RECORDS PROVIDED
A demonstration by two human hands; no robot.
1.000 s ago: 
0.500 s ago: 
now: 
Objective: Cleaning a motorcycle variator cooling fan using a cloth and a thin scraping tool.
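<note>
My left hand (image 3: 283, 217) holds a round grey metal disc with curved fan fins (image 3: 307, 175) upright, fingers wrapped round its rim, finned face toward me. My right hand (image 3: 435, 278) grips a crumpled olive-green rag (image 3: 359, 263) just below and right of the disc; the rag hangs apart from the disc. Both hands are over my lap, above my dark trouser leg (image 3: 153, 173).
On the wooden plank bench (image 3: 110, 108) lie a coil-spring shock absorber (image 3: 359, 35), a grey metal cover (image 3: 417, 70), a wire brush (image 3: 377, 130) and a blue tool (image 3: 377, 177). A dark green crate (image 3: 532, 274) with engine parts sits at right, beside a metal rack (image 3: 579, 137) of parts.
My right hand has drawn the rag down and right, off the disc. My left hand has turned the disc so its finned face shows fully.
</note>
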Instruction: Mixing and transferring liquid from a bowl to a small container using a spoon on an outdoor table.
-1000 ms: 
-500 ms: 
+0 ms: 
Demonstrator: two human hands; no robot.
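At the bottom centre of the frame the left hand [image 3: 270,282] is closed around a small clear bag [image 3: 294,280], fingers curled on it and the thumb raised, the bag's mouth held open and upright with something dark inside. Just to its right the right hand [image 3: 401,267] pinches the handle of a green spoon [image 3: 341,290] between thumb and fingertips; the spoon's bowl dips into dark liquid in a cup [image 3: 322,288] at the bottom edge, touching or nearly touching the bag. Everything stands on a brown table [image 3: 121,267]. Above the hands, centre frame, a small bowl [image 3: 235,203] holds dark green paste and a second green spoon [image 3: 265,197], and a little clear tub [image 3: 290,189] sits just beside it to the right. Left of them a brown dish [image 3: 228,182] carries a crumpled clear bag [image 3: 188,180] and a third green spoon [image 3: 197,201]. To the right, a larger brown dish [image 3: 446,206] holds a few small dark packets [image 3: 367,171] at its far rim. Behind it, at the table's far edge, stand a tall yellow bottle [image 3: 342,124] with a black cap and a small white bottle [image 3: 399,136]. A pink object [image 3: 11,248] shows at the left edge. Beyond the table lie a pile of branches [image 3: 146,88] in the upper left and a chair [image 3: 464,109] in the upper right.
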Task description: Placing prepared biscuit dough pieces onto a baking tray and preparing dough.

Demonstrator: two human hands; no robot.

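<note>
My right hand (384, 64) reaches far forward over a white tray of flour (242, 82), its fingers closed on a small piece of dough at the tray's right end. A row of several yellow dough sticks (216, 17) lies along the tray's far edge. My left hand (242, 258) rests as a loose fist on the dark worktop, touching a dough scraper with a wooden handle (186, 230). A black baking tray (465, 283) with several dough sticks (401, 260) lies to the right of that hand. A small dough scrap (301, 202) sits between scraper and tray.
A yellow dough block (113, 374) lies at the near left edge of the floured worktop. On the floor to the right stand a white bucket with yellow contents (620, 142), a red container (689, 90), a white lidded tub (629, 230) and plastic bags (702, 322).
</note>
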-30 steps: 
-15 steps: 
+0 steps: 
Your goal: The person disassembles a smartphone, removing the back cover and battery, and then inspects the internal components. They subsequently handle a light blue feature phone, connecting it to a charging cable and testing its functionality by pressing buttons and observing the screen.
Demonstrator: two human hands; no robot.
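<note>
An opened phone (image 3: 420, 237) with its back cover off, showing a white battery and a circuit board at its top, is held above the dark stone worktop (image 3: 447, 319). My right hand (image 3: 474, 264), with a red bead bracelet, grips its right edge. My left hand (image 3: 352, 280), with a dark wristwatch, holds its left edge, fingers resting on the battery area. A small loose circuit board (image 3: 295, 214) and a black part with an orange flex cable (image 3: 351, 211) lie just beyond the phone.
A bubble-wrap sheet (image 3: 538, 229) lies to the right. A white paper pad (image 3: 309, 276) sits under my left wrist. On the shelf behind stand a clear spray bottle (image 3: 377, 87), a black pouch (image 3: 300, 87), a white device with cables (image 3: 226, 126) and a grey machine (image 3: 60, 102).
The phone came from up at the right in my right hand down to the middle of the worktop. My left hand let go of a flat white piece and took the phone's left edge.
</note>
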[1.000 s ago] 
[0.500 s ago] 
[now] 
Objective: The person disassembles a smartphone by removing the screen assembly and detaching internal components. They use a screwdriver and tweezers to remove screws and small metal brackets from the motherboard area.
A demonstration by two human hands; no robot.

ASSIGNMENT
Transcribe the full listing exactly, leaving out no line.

COMPLETED EXERCISE
A demonstration by two human hands; no robot.
1.000 s ago: 
0.500 s ago: 
now: 
Objective: Cleaning a motorcycle variator cooling fan using a cloth and a thin scraping tool.
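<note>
My left hand (image 3: 283, 217) holds a round grey metal disc with curved fan fins (image 3: 307, 175) upright, fingers wrapped round its rim, finned face toward me. My right hand (image 3: 435, 278) grips a crumpled olive-green rag (image 3: 359, 263) just below and right of the disc; the rag hangs apart from the disc. Both hands are over my lap, above my dark trouser leg (image 3: 153, 173).
On the wooden plank bench (image 3: 110, 108) lie a coil-spring shock absorber (image 3: 359, 35), a grey metal cover (image 3: 417, 70), a wire brush (image 3: 377, 130) and a blue tool (image 3: 377, 177). A dark green crate (image 3: 532, 274) with engine parts sits at right, beside a metal rack (image 3: 579, 137) of parts.
My right hand has drawn the rag down and right, off the disc. My left hand has turned the disc so its finned face shows fully.
</note>
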Instruction: Mixing and transferring liquid from a bowl to a small container using a spoon on an outdoor table.
-1000 ms: 
-500 ms: 
+0 ms: 
Demonstrator: two human hands; no robot.
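At the bottom centre of the frame the left hand [image 3: 270,282] is closed around a small clear bag [image 3: 294,280], fingers curled on it and the thumb raised, the bag's mouth held open and upright with something dark inside. Just to its right the right hand [image 3: 401,267] pinches the handle of a green spoon [image 3: 341,290] between thumb and fingertips; the spoon's bowl dips into dark liquid in a cup [image 3: 322,288] at the bottom edge, touching or nearly touching the bag. Everything stands on a brown table [image 3: 121,267]. Above the hands, centre frame, a small bowl [image 3: 235,203] holds dark green paste and a second green spoon [image 3: 265,197], and a little clear tub [image 3: 290,189] sits just beside it to the right. Left of them a brown dish [image 3: 228,182] carries a crumpled clear bag [image 3: 188,180] and a third green spoon [image 3: 197,201]. To the right, a larger brown dish [image 3: 446,206] holds a few small dark packets [image 3: 367,171] at its far rim. Behind it, at the table's far edge, stand a tall yellow bottle [image 3: 342,124] with a black cap and a small white bottle [image 3: 399,136]. A pink object [image 3: 11,248] shows at the left edge. Beyond the table lie a pile of branches [image 3: 146,88] in the upper left and a chair [image 3: 464,109] in the upper right.
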Task description: Placing prepared biscuit dough pieces onto a baking tray and preparing dough.

Demonstrator: two human hands; no robot.

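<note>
My right hand (384, 64) reaches far forward over a white tray of flour (242, 82), its fingers closed on a small piece of dough at the tray's right end. A row of several yellow dough sticks (216, 17) lies along the tray's far edge. My left hand (242, 258) rests as a loose fist on the dark worktop, touching a dough scraper with a wooden handle (186, 230). A black baking tray (465, 283) with several dough sticks (401, 260) lies to the right of that hand. A small dough scrap (301, 202) sits between scraper and tray.
A yellow dough block (113, 374) lies at the near left edge of the floured worktop. On the floor to the right stand a white bucket with yellow contents (620, 142), a red container (689, 90), a white lidded tub (629, 230) and plastic bags (702, 322).
</note>
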-30 steps: 
-15 steps: 
+0 steps: 
Your goal: The person disassembles a smartphone, removing the back cover and battery, and then inspects the internal components. They subsequently handle a light blue feature phone, connecting it to a charging cable and testing its functionality by pressing buttons and observing the screen.
Demonstrator: two human hands; no robot.
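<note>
An opened phone (image 3: 420, 237) with its back cover off, showing a white battery and a circuit board at its top, is held above the dark stone worktop (image 3: 447, 319). My right hand (image 3: 474, 264), with a red bead bracelet, grips its right edge. My left hand (image 3: 352, 280), with a dark wristwatch, holds its left edge, fingers resting on the battery area. A small loose circuit board (image 3: 295, 214) and a black part with an orange flex cable (image 3: 351, 211) lie just beyond the phone.
A bubble-wrap sheet (image 3: 538, 229) lies to the right. A white paper pad (image 3: 309, 276) sits under my left wrist. On the shelf behind stand a clear spray bottle (image 3: 377, 87), a black pouch (image 3: 300, 87), a white device with cables (image 3: 226, 126) and a grey machine (image 3: 60, 102).
The phone came from up at the right in my right hand down to the middle of the worktop. My left hand let go of a flat white piece and took the phone's left edge.
</note>
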[1.000 s ago] 
[0.500 s ago] 
[now] 
Objective: The person disassembles a smartphone by removing the screen assembly and detaching internal components. They use a screwdriver and tweezers to remove screws and small metal brackets from the motherboard area.
A demonstration by two human hands; no robot.

There is no more to add to the answer.